## Exercise
Beneath this line are the data; copy exactly the part of them that opens with the line containing "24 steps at" and closes with the line containing "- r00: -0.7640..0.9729", and only that part.

## Material to process

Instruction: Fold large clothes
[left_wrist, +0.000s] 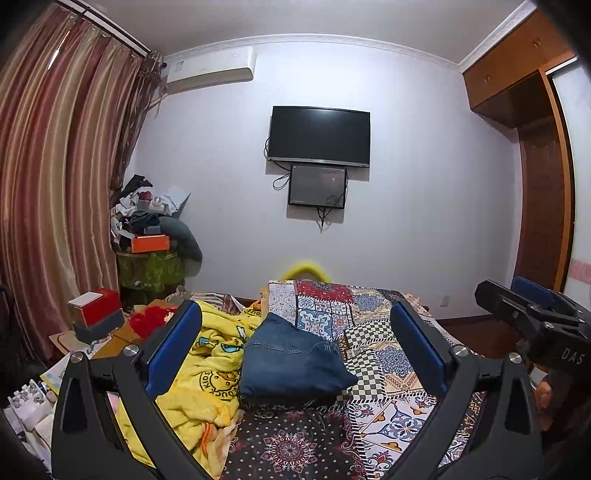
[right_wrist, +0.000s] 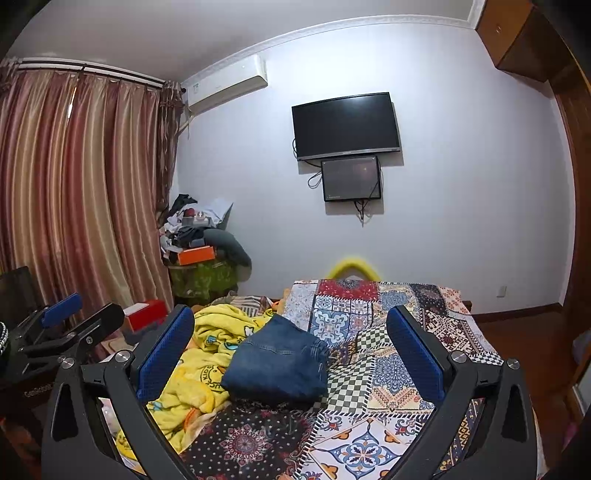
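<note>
both grippers, left gripper (left_wrist: 295, 339) and right gripper (right_wrist: 290, 338), spread wide, holding nothing, raised above the jeans (left_wrist: 291, 360). jeans folded into a compact bundle on the bed (left_wrist: 388, 369), beside the yellow blanket (left_wrist: 210, 354). folding looks finished; next, probably withdraw.

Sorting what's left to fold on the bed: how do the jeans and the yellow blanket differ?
The jeans are plain blue denim, folded into a compact block; the blanket is yellow fleece with cartoon prints, crumpled and spread wide. The jeans sit mid-bed; the blanket lies along the left side. Both rest on the patchwork cover.
</note>
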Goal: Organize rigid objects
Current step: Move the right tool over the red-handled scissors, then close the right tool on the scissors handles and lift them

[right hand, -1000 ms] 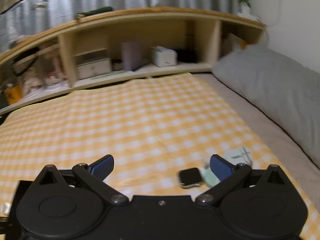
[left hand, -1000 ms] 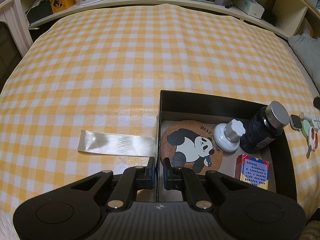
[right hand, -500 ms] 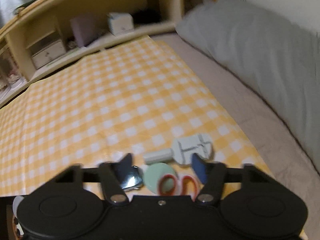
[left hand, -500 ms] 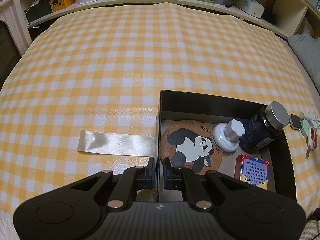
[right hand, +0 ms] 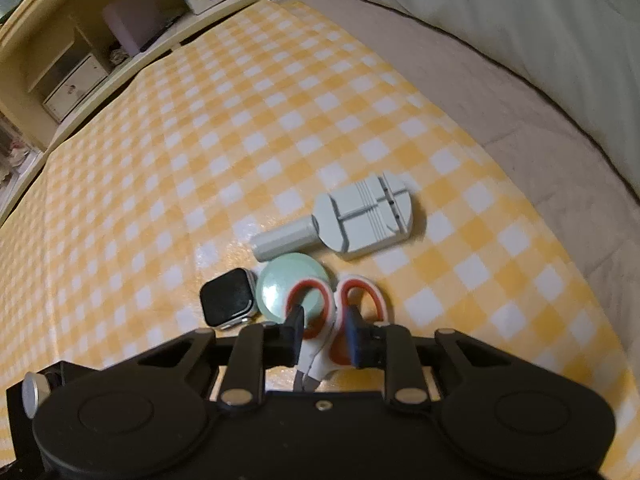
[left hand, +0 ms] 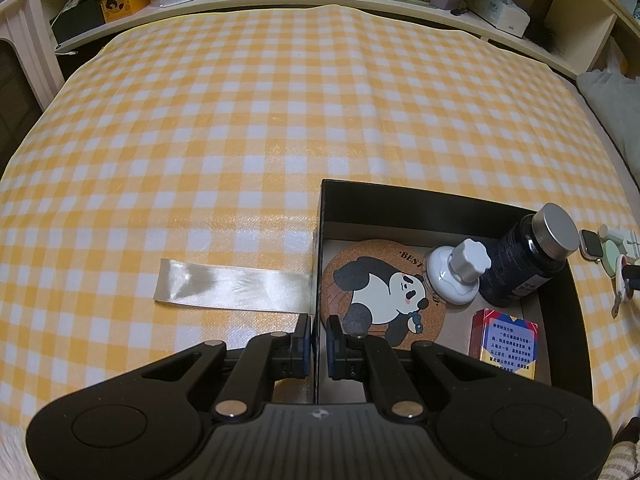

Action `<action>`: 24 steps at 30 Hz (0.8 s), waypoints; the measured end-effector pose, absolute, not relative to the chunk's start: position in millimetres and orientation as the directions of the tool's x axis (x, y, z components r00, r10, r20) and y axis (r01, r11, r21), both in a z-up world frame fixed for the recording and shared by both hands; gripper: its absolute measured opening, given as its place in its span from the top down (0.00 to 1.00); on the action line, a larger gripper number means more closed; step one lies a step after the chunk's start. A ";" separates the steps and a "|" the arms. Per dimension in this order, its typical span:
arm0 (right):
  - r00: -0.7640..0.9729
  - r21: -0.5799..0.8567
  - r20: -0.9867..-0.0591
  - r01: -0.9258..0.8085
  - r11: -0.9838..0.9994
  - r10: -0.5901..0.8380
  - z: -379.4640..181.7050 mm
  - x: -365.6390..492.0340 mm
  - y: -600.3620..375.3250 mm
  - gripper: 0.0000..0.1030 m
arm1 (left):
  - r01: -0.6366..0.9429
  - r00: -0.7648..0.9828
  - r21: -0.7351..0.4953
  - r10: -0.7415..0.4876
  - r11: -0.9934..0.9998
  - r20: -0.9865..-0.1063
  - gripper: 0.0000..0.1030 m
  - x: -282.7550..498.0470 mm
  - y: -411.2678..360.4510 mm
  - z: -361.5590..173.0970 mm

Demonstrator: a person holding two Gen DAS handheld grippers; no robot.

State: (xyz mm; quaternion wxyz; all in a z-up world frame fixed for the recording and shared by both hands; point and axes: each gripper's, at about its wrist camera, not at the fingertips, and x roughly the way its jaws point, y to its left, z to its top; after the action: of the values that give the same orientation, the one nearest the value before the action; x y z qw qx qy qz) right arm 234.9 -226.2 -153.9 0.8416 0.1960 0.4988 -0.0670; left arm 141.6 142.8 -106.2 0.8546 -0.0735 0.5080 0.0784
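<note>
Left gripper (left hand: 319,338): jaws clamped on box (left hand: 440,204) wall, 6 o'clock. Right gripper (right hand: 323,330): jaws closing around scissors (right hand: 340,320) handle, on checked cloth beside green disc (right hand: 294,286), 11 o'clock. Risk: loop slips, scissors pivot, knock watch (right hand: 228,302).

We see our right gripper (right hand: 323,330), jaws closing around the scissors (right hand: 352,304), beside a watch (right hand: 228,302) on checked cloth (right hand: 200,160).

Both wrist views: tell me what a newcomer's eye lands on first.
The panda coaster in the black box, beside a white knob and dark bottle. In the right view, the right gripper is closing around the red-handled scissors, next to a mint disc and smartwatch.
</note>
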 end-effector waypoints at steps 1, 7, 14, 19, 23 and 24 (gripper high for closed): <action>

## Response for this exercise
Action `<action>`: 24 steps at 30 Hz (0.8 s), waypoints; the measured end-effector pose, absolute, not relative to the chunk's start: position in millimetres and orientation as the directions of the tool's x axis (x, y, z components r00, r10, r20) and y axis (r01, r11, r21), both in a z-up world frame fixed for the recording and shared by both hands; gripper: its absolute measured opening, given as its place in its span from the top down (0.00 to 1.00); on the action line, a larger gripper number means more closed; step one lies a step after the chunk's start. A ";" separates the steps and a "|" the arms. Per dimension in this order, its typical span:
arm0 (right):
  - r00: -0.7640..0.9729

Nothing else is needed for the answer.